CIS490/docs/dashboard-request-sticky-cache.md

# Dashboard request — sticky cache for slowly-changing event types

**Audience:** dashboard session (owns `training/dashboard/`).
**Producer side:** `training/producers/multi_model_metrics.py`
(scenes 9 + 12), `training/producers/knn.py stream` (scene 11),
Lambda-side `live_detection_loop_v2.py` (scene 13).

## Problem

The broadcaster fans events out to **currently-connected** browsers
only. Reconnects (page refresh, second tab opening, mid-talk page
reload) see empty widgets until the next producer tick rebroadcasts.
The user has explicitly flagged this as a bug:

> "Your functions need to be more stateful, when we call your data it
> needs to be available right away. For the streaming data, when we
> call a new page it needs to connect correctly."

The broadcaster already does sticky caching for some keys — its
`/healthz` reports cached state under `host_counts`, `phase_mix`,
`recent_episodes`, `total_alerts`, `total_bytes`, `total_episodes`.
What's missing is sticky caching for the model + scatter + embedding
event types.

## Producer-side band-aid (already in place)

We've shortened the multi_model_metrics tick from 20 s → **5 s** so
worst-case-stale-on-reconnect drops to ~5 s.
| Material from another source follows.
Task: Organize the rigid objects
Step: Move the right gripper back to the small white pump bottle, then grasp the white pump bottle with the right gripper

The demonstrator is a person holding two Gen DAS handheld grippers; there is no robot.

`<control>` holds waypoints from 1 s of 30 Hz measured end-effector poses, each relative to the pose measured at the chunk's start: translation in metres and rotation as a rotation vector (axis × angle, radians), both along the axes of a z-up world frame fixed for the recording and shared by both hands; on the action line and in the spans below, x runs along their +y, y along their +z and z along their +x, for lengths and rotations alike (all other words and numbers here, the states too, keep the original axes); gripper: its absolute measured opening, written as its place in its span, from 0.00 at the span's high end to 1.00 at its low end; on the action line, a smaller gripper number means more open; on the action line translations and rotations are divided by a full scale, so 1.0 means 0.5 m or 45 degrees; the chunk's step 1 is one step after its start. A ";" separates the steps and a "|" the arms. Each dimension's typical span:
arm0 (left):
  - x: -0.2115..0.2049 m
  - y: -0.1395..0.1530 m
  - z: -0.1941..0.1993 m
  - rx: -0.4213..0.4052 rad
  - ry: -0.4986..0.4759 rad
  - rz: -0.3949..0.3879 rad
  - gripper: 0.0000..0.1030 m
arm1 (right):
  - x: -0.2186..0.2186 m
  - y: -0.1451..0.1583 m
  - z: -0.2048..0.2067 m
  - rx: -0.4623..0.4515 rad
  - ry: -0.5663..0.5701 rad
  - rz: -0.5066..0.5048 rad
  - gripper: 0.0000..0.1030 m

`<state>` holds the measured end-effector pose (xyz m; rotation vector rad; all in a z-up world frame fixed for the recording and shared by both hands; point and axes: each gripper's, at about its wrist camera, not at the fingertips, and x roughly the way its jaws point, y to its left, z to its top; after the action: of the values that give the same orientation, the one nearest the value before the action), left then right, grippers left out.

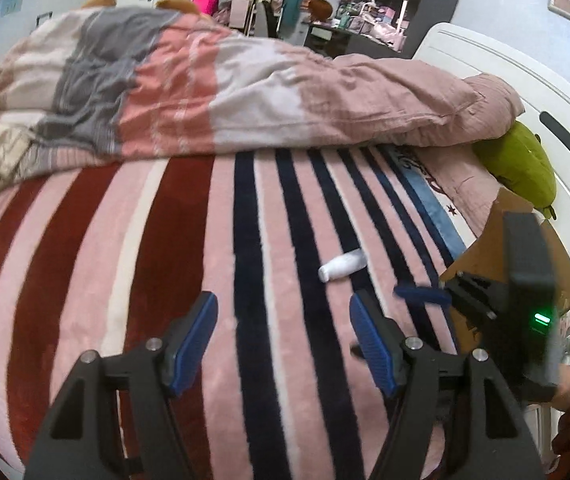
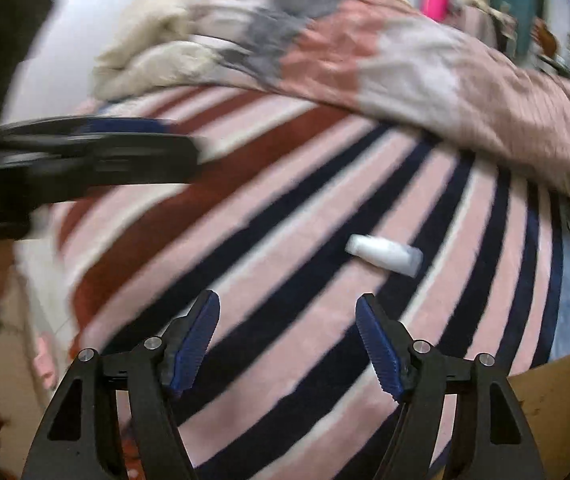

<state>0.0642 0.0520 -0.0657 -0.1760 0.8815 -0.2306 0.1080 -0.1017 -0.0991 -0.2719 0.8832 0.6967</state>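
Small white plastic bottle (image 2: 385,257) lay on its side on striped bed (image 1: 133,248), axis left-right, just beyond right claw (image 2: 288,340); both claws spread, empty, incl. left claw (image 1: 283,340).

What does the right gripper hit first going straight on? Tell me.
Probably the striped blanket itself. The right gripper stands open and empty, and the small white bottle lies ahead but off to its right, though blur leaves depth uncertain.

Striped bed (image 1: 189,240) — white bottle (image 1: 342,266), bunched quilt (image 1: 213,92) lying on it.
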 end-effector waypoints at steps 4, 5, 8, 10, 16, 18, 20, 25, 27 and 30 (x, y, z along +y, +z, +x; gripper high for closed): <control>0.017 -0.032 0.000 0.026 0.011 -0.003 0.37 | -0.004 -0.063 0.057 -0.081 -0.160 -0.078 0.24; 0.020 -0.038 -0.001 0.034 0.015 -0.001 0.37 | -0.007 -0.068 0.066 -0.083 -0.182 -0.081 0.24; 0.028 -0.054 0.000 0.051 0.017 -0.017 0.37 | -0.016 -0.085 0.100 -0.086 -0.247 -0.049 0.22; 0.033 -0.063 -0.001 0.063 0.023 -0.022 0.37 | -0.014 -0.100 0.120 -0.081 -0.274 -0.041 0.22; 0.041 -0.072 0.000 0.073 0.063 0.017 0.37 | 0.001 -0.122 0.137 -0.064 -0.291 -0.047 0.22; 0.045 -0.073 0.001 0.078 0.068 0.004 0.37 | 0.000 -0.119 0.140 -0.064 -0.314 -0.022 0.22; 0.045 -0.073 -0.002 0.080 0.076 0.014 0.37 | 0.000 -0.118 0.146 -0.059 -0.324 -0.005 0.22; 0.040 -0.065 -0.009 0.076 0.078 0.037 0.37 | 0.002 -0.111 0.149 -0.083 -0.349 0.004 0.43; 0.037 -0.057 -0.012 0.071 0.080 0.040 0.37 | 0.000 -0.104 0.143 -0.081 -0.333 0.023 0.43; 0.028 -0.041 -0.018 0.059 0.069 0.038 0.37 | -0.006 -0.088 0.126 -0.080 -0.307 0.060 0.43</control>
<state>0.0551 0.0658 -0.0863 -0.1775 0.9249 -0.1631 0.1711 -0.1048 -0.1428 -0.1414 0.8225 0.4821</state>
That's acceptable for
the talk but not the right architecture — at 5 s × 4 events × 2
event types we're spending bandwidth and CPU on retransmits the
broadcaster could just remember.

## Asks

Please add sticky caching to the broadcaster for these event types:

| event type        | scene | key                | TTL   | replay-on-connect? |
|-------------------|-------|--------------------|-------|---------------------|
| `model_metric`    | 9     | one entry per `model` (last value wins) | none  | yes |
| `model_perf`      | 12    | one entry per `model` (last value wins) | none  | yes |
| `live_detection`  | 13    | a small ring buffer, e.g. last 60 events globally (or last 12 per host_id) | none | yes |
| `embedding`       | 11    | one snapshot — see companion request `dashboard-request-knn-cap-evict.md` for the snapshot-replace pattern | none | yes |
| `attack_profile`  | 7     | one entry per `name` (last curve wins) | none | yes |
| `prediction`      | 8     | one entry per `(episode_id, window_idx)` last value wins | none | yes |

Implementation suggestion: extend the broadcaster's existing
state-keys cache with a per-event-type "sticky map." On new client
connect, replay the cache before any live event reaches the new
client.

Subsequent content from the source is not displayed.